Could the lines from the start of the data through the line with "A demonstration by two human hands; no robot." be set down exactly, with no pictures among them?
===== RECORDED DATA =====
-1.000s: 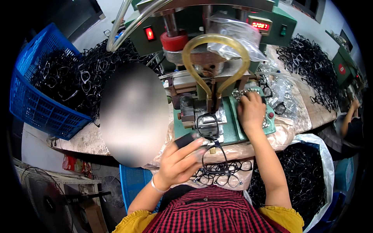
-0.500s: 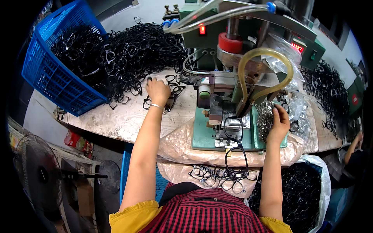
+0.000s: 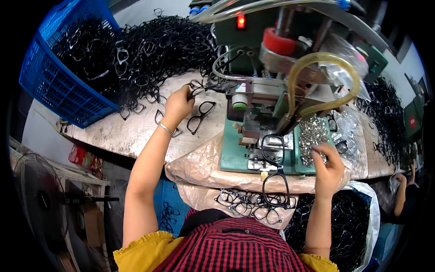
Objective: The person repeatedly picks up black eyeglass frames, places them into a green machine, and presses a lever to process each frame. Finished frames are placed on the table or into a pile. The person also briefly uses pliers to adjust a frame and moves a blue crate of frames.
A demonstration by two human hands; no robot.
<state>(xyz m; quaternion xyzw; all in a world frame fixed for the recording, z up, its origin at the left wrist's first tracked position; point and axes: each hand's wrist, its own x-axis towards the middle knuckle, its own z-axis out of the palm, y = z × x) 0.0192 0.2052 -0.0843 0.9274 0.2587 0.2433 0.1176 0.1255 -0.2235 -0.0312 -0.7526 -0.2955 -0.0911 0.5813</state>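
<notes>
My left hand is over the table left of the press, its fingers closed on a black eyeglass frame. Just right of that hand lies another eyeglass frame; one more is partly hidden under my wrist. A black eyeglass frame sits at the green press, its lower lens hanging past the front edge. My right hand is by the front of a green tray of small metal parts, thumb and fingers drawn together. Whatever they pinch is too small to make out.
A blue basket and a heap of black frames fill the back left. More frames lie on brown paper before the press and in a white sack. A fan stands at left; another person's arm shows at right.
My left hand has closed on an eyeglass frame and moved slightly left in view. My right hand has come off the metal parts toward me. The view has shifted a little.
</notes>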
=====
## OUTPUT OF THE EXERCISE
-1.000s: 
-0.500s: 
+0.000s: 
Objective: The person repeatedly picks up black eyeglass frames, places them into a green machine, and presses a lever to process each frame. Finished frames are placed on the table or into a pile. The person also briefly uses pliers to adjust a frame and moves a blue crate of frames.
A demonstration by two human hands; no robot.

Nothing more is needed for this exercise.